What this task involves> For the records below, report how many lines include the string "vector", leaving out everything except the number.

Data section>
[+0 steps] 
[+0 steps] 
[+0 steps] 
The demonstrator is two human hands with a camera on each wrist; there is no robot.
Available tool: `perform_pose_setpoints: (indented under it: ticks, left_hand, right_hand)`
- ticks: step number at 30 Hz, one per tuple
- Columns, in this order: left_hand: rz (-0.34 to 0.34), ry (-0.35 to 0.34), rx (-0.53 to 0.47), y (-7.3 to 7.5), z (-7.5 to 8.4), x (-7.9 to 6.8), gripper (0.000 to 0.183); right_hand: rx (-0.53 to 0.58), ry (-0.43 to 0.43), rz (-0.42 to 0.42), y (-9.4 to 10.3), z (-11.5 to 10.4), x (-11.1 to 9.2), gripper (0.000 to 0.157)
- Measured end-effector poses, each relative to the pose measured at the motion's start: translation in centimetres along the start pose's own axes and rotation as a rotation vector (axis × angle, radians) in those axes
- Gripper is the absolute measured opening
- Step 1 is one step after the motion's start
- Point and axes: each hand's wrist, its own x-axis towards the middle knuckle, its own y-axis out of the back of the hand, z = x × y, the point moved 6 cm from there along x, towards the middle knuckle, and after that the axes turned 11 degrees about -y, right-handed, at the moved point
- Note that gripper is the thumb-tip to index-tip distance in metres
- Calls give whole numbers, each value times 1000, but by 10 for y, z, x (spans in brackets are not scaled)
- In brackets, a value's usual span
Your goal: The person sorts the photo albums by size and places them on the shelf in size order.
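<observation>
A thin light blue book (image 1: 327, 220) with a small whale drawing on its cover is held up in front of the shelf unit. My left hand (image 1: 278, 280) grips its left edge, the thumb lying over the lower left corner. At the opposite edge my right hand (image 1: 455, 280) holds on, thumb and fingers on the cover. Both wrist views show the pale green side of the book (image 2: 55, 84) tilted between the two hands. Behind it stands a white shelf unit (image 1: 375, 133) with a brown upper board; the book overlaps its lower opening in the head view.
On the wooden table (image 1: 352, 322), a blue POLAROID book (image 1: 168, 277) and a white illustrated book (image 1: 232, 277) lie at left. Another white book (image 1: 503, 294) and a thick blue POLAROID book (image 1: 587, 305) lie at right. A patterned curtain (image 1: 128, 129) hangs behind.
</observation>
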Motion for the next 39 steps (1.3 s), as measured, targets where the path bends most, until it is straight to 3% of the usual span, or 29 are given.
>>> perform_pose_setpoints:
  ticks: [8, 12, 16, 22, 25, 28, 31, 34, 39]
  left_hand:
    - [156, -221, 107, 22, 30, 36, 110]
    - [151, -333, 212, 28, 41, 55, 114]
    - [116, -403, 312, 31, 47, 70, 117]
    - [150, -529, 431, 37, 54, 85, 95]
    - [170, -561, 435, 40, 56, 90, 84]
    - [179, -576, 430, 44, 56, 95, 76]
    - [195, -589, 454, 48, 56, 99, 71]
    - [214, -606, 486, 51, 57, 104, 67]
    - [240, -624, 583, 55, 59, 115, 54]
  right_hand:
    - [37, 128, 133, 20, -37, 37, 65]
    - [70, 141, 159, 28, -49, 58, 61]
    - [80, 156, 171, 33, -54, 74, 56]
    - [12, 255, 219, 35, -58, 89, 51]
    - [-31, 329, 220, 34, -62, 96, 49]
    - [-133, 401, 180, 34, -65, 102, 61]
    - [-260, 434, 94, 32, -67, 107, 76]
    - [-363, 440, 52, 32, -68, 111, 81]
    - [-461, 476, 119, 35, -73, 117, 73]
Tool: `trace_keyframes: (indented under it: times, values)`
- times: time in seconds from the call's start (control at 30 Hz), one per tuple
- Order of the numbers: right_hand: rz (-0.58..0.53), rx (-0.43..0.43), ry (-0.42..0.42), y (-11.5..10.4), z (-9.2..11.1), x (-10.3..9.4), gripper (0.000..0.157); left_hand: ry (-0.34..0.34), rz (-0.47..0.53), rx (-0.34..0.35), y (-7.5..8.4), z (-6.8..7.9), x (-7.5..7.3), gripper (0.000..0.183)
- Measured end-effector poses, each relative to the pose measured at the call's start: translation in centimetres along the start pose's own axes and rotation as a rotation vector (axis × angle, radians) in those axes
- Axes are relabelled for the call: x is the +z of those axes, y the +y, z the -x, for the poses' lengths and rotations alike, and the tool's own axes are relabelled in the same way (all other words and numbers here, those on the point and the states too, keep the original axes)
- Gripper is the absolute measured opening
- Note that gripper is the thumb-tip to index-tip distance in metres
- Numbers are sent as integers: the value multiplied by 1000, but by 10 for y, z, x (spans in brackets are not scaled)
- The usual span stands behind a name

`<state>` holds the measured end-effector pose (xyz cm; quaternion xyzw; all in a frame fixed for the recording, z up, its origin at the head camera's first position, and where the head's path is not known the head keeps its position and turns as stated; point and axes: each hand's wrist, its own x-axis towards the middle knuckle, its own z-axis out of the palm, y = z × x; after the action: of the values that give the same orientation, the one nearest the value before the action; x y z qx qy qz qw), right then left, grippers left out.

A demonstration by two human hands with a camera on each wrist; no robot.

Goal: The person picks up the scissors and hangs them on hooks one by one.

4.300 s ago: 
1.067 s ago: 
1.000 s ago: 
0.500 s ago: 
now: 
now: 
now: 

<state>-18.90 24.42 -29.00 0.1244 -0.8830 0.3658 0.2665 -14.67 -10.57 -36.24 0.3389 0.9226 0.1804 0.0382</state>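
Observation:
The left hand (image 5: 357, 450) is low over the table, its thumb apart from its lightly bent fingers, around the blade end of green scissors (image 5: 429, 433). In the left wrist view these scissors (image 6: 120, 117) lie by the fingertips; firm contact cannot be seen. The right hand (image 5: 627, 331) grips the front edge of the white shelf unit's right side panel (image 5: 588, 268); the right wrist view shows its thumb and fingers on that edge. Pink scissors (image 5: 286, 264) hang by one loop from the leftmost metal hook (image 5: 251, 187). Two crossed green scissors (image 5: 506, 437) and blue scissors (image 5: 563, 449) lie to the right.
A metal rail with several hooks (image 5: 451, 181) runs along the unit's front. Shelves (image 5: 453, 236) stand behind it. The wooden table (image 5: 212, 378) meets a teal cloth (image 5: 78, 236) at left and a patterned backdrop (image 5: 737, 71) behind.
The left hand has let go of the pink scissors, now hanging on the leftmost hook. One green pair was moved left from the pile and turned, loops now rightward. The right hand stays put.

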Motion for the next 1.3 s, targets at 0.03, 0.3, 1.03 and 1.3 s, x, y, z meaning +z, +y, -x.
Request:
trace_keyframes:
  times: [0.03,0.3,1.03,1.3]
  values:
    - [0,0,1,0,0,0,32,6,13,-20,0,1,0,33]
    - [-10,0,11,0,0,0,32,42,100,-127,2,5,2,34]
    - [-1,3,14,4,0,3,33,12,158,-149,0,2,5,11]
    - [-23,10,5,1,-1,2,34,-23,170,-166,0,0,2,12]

Task answer> 2